## [Required action]
Without any images, write the data out exactly as it appears.

## [Data extract]

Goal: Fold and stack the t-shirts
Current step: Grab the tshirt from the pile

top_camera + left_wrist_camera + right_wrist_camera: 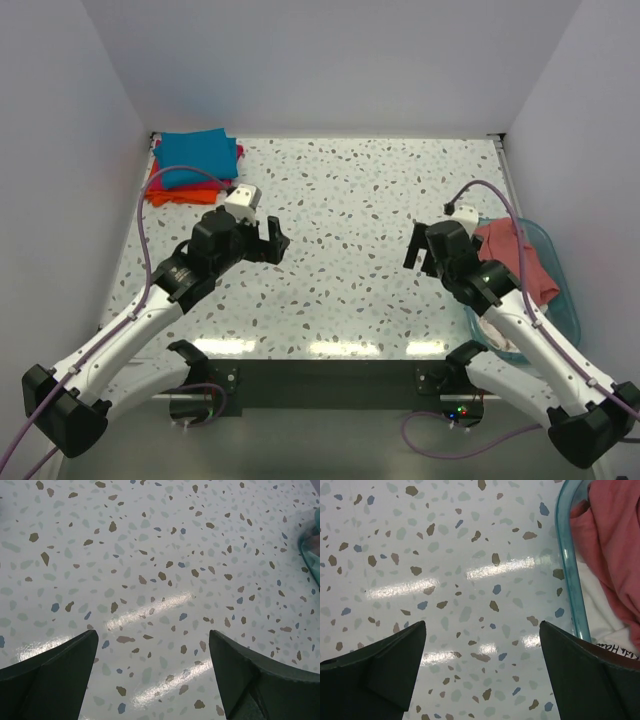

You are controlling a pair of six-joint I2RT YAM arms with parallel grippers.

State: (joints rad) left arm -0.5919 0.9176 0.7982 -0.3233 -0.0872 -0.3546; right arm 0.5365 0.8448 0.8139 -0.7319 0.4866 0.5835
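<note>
From above, your left hand [277, 242] hung over the bench [360, 190], fingers apart and holding nothing. Your right hand [412, 249] was likewise spread and empty, just beside the tub [562, 300]. The red shirt [520, 262] lay crumpled in that tub, well apart from the folded stack [195, 157] in the far left corner, teal on top of orange.

The left wrist view showed only speckled bench between the fingers.

The right wrist view had the tub rim and the red shirt at its right edge, over some white cloth [600, 612]. The step in hand looked like fetching that shirt. I'd judge you did best to reach the right hand over the rim, pinch the red cloth alone near an edge, and lift it clear before spreading it mid-bench
</note>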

## [Task output]
Goal: Fold and stack the t-shirts
Current step: Grab the tshirt from the pile

top_camera + left_wrist_camera + right_wrist_camera: 

You are controlling a pair of six-joint I2RT YAM arms with parallel grippers.

State: (joints rad) left arm -0.5919 0.9176 0.7982 -0.3233 -0.0872 -0.3546; right arm 0.5365 0.8448 0.8139 -0.7319 0.4866 0.5835
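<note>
From above, your left hand [277, 242] hung over the bench [360, 190], fingers apart and holding nothing. Your right hand [412, 249] was likewise spread and empty, just beside the tub [562, 300]. The red shirt [520, 262] lay crumpled in that tub, well apart from the folded stack [195, 157] in the far left corner, teal on top of orange.

The left wrist view showed only speckled bench between the fingers.

The right wrist view had the tub rim and the red shirt at its right edge, over some white cloth [600, 612]. The step in hand looked like fetching that shirt. I'd judge you did best to reach the right hand over the rim, pinch the red cloth alone near an edge, and lift it clear before spreading it mid-bench
</note>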

The exercise requires no additional answer.